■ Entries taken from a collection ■
####################

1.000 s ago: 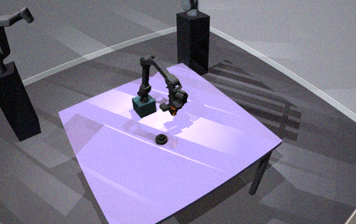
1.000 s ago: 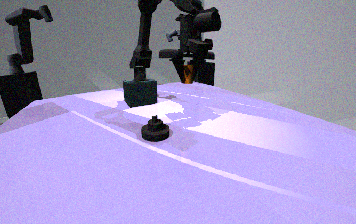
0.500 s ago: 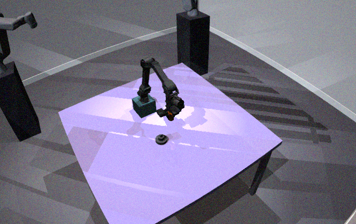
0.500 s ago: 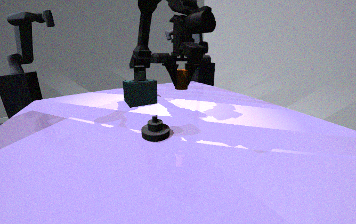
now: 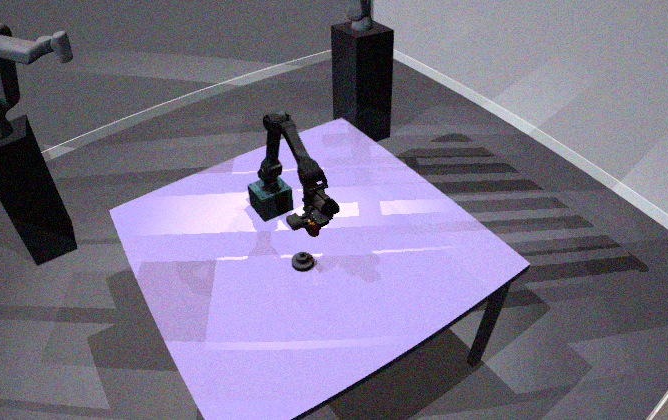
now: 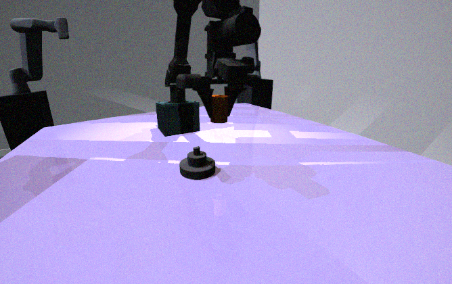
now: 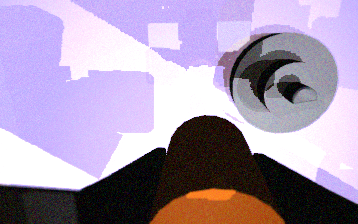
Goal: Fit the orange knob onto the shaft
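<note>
My gripper (image 5: 311, 225) (image 6: 219, 111) (image 7: 208, 159) is shut on the orange knob (image 5: 311, 224) (image 6: 219, 108) (image 7: 211, 167) and holds it in the air above the purple table (image 5: 389, 292) (image 6: 291, 218). The dark round pedestal (image 5: 303, 261) (image 6: 197, 167) (image 7: 286, 84) stands on the table, with the short dark shaft (image 6: 196, 151) (image 7: 297, 92) sticking up from its middle. The knob hangs above and behind the pedestal, a little to its right. In the wrist view the pedestal lies ahead to the upper right of the knob. The shaft's flat side does not show.
The arm's teal base block (image 5: 270, 198) (image 6: 177, 117) stands on the table behind the pedestal. Two dark pillars (image 5: 26, 193) (image 5: 361, 78) carrying grey arms stand on the floor off the table. The table's right edge (image 5: 527, 267) drops off.
</note>
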You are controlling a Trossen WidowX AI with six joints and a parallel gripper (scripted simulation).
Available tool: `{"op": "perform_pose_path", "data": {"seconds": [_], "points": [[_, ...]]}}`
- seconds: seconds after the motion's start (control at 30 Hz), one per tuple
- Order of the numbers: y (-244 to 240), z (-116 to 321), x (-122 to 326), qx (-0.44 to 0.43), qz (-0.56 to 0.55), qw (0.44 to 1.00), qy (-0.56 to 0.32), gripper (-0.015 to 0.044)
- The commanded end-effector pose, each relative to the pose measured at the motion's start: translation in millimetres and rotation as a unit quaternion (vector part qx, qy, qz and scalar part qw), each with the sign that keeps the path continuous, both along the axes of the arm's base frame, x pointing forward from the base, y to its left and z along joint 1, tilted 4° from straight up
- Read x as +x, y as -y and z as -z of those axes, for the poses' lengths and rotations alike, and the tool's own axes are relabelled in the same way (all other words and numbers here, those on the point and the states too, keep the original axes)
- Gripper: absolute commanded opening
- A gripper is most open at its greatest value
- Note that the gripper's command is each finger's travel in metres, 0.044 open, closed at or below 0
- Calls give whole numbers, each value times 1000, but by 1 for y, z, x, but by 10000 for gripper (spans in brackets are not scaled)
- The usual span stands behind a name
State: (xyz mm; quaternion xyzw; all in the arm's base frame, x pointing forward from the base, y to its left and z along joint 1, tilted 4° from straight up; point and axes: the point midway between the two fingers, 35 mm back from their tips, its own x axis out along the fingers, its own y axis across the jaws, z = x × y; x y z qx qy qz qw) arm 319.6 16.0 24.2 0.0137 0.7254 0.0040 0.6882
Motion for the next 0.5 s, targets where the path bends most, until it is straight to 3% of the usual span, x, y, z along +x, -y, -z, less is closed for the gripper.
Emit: {"op": "perform_pose_path", "data": {"seconds": [0.0,0.47], "points": [[12,4,7,-2,-1,1000,4,0],[55,20,15,-3,-1,1000,3,0]]}}
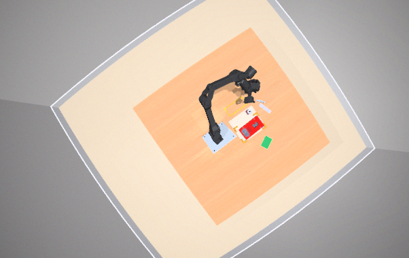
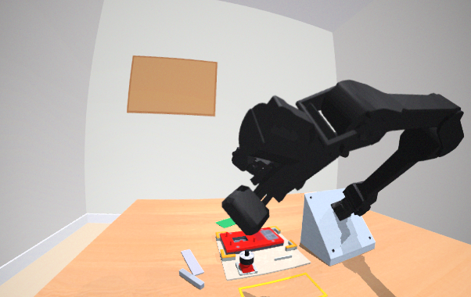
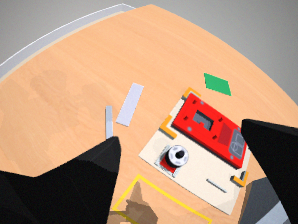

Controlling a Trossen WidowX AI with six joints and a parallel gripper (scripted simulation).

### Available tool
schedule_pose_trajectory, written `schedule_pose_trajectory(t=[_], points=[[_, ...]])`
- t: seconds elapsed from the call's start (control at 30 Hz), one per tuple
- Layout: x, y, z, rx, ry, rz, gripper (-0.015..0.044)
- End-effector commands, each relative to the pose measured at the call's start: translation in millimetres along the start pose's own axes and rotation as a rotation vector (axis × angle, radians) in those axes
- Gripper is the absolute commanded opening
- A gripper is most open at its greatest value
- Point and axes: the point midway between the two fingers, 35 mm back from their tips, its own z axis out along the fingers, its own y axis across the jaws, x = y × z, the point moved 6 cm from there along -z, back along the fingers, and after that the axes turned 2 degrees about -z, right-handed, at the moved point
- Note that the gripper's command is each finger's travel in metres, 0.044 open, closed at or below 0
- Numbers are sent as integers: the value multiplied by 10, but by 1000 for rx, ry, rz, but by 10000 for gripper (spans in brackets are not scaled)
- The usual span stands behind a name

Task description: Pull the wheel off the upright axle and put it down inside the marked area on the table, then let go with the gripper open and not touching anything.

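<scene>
Gripper: the gripper (image 3: 180,196) hangs up in the air over the table (image 2: 136,234), jaws spread wide and nothing between them. In the wrist view the two dark fingers frame the scene from either side.

Wheel: the wheel (image 2: 246,257) sits on the upright axle, dark tyre with a white hub, on a little red mount at the corner of the pale base board (image 2: 281,263). Not touched by anything.

Marked area: the yellow outlined rectangle (image 2: 282,287) lies on the table just beside the board, on the side nearest the exterior camera. In the wrist view it's almost straight under the gripper, with the arm's shadow falling across one end.

Red block: a flat red fixture (image 2: 251,239) with grey inserts sits on the same board, orange corner brackets around it.

Other bits: two pale grey bars (image 2: 192,263) lie on the table next to the board, close to each other, and a green card (image 3: 217,84) lies past the far end of the red fixture.

Arm base: grey wedge mount (image 2: 333,230), right beside the board.
</scene>
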Motion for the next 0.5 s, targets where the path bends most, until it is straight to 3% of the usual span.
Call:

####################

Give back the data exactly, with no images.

■ SOLUTION TO THIS PROBLEM ■
1.000 s ago: 
1.000 s ago: 
0.500 s ago: 
0.500 s ago: 
now: 
now: 
now: 
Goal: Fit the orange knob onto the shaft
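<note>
My gripper (image 5: 311, 225) (image 6: 219, 111) (image 7: 208, 159) is shut on the orange knob (image 5: 311, 224) (image 6: 219, 108) (image 7: 211, 167) and holds it in the air above the purple table (image 5: 389, 292) (image 6: 291, 218). The dark round pedestal (image 5: 303, 261) (image 6: 197, 167) (image 7: 286, 84) stands on the table, with the short dark shaft (image 6: 196, 151) (image 7: 297, 92) sticking up from its middle. The knob hangs above and behind the pedestal, a little to its right. In the wrist view the pedestal lies ahead to the upper right of the knob. The shaft's flat side does not show.
The arm's teal base block (image 5: 270, 198) (image 6: 177, 117) stands on the table behind the pedestal. Two dark pillars (image 5: 26, 193) (image 5: 361, 78) carrying grey arms stand on the floor off the table. The table's right edge (image 5: 527, 267) drops off.
</note>
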You are controlling a Trossen WidowX AI with six joints and a parallel gripper (scripted simulation).
Available tool: `{"op": "perform_pose_path", "data": {"seconds": [_], "points": [[_, ...]]}}`
- seconds: seconds after the motion's start (control at 30 Hz), one per tuple
- Order of the numbers: y (-244 to 240), z (-116 to 321), x (-122 to 326), qx (-0.44 to 0.43), qz (-0.56 to 0.55), qw (0.44 to 1.00), qy (-0.56 to 0.32), gripper (-0.015 to 0.044)
- The commanded end-effector pose, each relative to the pose measured at the motion's start: translation in millimetres and rotation as a unit quaternion (vector part qx, qy, qz and scalar part qw), each with the sign that keeps the path continuous, both along the axes of the arm's base frame, x pointing forward from the base, y to its left and z along joint 1, tilted 4° from straight up
- Read x as +x, y as -y and z as -z of those axes, for the poses' lengths and rotations alike, and the tool's own axes are relabelled in the same way (all other words and numbers here, those on the point and the states too, keep the original axes)
- Gripper: absolute commanded opening
- A gripper is most open at its greatest value
- Note that the gripper's command is each finger's travel in metres, 0.044 open, closed at or below 0
- Calls give whole numbers, each value times 1000, but by 1 for y, z, x, but by 10000 for gripper (spans in brackets are not scaled)
- The usual span stands behind a name
State: (xyz mm; quaternion xyzw; all in the arm's base frame, x pointing forward from the base, y to its left and z along joint 1, tilted 4° from straight up; point and axes: the point midway between the two fingers, 35 mm back from their tips, its own x axis out along the fingers, its own y axis across the jaws, z = x × y; x y z qx qy qz qw) arm 319.6 16.0 24.2 0.0137 0.7254 0.0040 0.6882
Motion for the next 0.5 s, targets where the path bends most, until it is straight to 3% of the usual span, x, y, z along +x, -y, -z, less is closed for the gripper.
Emit: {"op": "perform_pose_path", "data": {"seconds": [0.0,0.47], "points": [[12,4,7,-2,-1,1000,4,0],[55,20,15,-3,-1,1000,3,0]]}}

Controlling a Trossen WidowX AI with six joints and a parallel gripper (scripted simulation).

### Available tool
schedule_pose_trajectory, written `schedule_pose_trajectory(t=[_], points=[[_, ...]])`
- t: seconds elapsed from the call's start (control at 30 Hz), one per tuple
- Layout: x, y, z, rx, ry, rz, gripper (-0.015..0.044)
- End-effector commands, each relative to the pose measured at the call's start: translation in millimetres along the start pose's own axes and rotation as a rotation vector (axis × angle, radians) in those axes
- Gripper is the absolute commanded opening
- A gripper is most open at its greatest value
- Point and axes: the point midway between the two fingers, 35 mm back from their tips, its own z axis out along the fingers, its own y axis across the jaws, x = y × z, the point moved 6 cm from there along -z, back along the fingers, and after that the axes turned 2 degrees about -z, right-handed, at the moved point
- Note that the gripper's command is each finger's travel in metres, 0.044 open, closed at or below 0
- Numbers are sent as integers: the value multiplied by 10, but by 1000 for rx, ry, rz, but by 10000 for gripper (spans in brackets are not scaled)
- The usual span stands behind a name

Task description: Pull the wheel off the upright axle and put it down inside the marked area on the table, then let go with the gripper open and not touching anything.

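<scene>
Gripper: the gripper (image 3: 180,196) hangs up in the air over the table (image 2: 136,234), jaws spread wide and nothing between them. In the wrist view the two dark fingers frame the scene from either side.

Wheel: the wheel (image 2: 246,257) sits on the upright axle, dark tyre with a white hub, on a little red mount at the corner of the pale base board (image 2: 281,263). Not touched by anything.

Marked area: the yellow outlined rectangle (image 2: 282,287) lies on the table just beside the board, on the side nearest the exterior camera. In the wrist view it's almost straight under the gripper, with the arm's shadow falling across one end.

Red block: a flat red fixture (image 2: 251,239) with grey inserts sits on the same board, orange corner brackets around it.

Other bits: two pale grey bars (image 2: 192,263) lie on the table next to the board, close to each other, and a green card (image 3: 217,84) lies past the far end of the red fixture.

Arm base: grey wedge mount (image 2: 333,230), right beside the board.
</scene>
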Motion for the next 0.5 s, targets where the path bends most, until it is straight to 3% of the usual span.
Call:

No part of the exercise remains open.